Look through the listing below and write out exactly the lines from the line with "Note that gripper" to the line with "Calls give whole", both included, and no others.

=== Section Start ===

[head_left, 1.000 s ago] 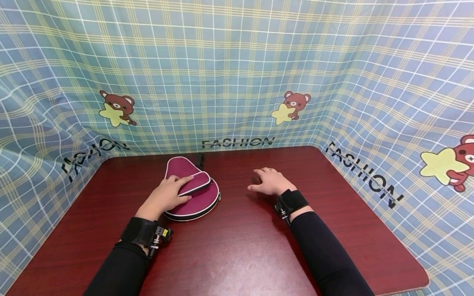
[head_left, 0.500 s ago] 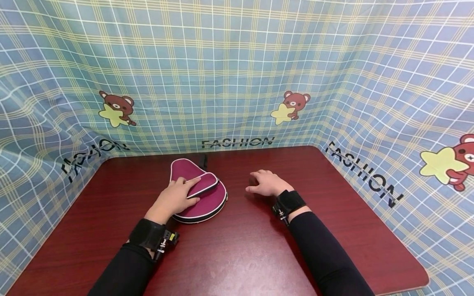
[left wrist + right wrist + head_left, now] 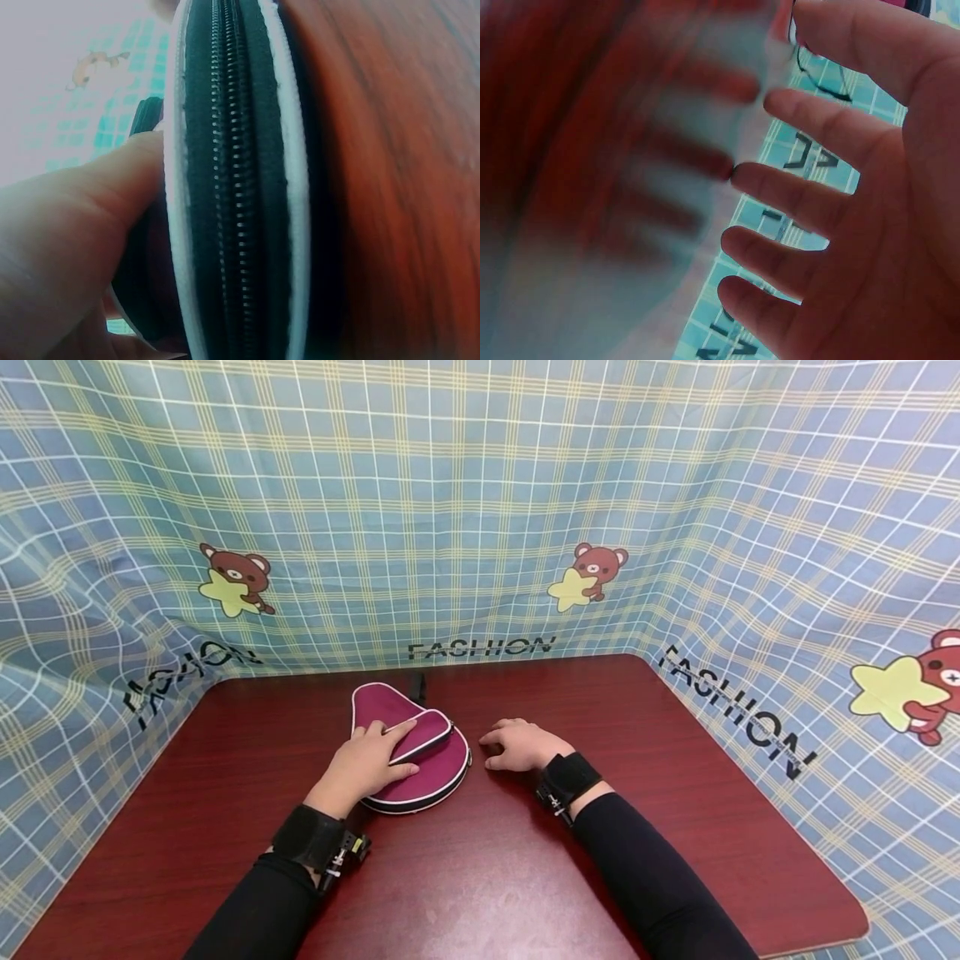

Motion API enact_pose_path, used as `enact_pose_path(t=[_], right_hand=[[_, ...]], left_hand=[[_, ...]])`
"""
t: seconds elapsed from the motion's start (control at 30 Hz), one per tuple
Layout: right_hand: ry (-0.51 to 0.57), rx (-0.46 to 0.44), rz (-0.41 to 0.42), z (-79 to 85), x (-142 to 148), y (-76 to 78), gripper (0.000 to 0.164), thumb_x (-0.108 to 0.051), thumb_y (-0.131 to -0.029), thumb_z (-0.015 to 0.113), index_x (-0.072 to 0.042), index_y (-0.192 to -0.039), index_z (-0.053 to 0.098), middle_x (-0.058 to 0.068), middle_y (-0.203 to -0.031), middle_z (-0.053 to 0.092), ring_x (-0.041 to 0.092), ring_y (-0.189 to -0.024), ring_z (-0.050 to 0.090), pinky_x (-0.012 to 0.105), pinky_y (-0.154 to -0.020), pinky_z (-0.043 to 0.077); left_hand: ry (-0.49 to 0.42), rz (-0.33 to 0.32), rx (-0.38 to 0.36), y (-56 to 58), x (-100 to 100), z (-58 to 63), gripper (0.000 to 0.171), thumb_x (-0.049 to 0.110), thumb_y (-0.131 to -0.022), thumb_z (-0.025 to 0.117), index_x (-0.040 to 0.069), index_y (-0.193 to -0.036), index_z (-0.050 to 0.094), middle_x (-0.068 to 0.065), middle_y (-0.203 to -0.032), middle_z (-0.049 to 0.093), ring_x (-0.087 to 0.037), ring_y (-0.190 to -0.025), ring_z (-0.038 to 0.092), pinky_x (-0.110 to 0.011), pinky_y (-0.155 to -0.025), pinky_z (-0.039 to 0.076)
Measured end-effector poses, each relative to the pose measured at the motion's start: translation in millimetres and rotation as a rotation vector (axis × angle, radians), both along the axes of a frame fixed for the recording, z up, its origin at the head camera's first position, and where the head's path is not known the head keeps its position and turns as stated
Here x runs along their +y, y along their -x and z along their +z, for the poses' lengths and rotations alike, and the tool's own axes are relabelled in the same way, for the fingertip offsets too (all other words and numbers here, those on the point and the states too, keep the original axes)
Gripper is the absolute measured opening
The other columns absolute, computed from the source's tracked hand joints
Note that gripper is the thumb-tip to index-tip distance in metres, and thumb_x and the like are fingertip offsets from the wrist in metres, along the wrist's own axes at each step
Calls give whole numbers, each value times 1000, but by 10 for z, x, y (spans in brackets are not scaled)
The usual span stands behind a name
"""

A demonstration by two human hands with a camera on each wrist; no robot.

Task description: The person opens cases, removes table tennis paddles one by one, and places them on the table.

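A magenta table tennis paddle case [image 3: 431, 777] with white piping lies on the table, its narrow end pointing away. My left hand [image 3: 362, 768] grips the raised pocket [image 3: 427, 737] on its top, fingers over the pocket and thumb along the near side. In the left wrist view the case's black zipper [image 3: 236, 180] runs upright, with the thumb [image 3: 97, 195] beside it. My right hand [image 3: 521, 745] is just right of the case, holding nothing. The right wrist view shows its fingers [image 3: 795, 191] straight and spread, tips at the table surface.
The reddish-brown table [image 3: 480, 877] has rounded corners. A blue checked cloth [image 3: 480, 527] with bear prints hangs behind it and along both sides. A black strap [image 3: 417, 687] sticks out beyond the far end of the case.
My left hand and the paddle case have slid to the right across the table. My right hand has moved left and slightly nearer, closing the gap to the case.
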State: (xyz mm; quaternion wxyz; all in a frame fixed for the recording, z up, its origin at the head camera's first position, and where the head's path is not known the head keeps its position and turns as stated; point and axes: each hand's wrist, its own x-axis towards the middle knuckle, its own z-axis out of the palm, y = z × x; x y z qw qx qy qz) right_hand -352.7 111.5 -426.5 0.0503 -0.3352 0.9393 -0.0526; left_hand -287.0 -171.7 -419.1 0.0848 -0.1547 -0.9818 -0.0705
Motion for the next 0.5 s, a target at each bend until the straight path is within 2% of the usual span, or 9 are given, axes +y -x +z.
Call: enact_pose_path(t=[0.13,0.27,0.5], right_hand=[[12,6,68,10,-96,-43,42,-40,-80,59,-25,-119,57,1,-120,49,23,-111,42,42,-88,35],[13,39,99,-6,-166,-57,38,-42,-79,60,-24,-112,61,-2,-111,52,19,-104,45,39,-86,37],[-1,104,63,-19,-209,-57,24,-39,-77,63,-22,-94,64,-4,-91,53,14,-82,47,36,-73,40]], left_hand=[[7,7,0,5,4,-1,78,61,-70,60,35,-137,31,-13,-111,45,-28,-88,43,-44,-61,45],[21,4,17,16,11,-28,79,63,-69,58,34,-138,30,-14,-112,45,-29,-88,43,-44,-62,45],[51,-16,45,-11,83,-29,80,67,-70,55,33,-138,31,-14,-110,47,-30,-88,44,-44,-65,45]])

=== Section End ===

● **Expected output**
Note that gripper is the thumb-tip to index-tip distance in metres, and thumb_x and the like are fingertip offsets from the wrist in metres, along the wrist's own axes at each step
Calls give whole numbers, each value times 1000, but by 10 for z, x, y (spans in brackets are not scaled)

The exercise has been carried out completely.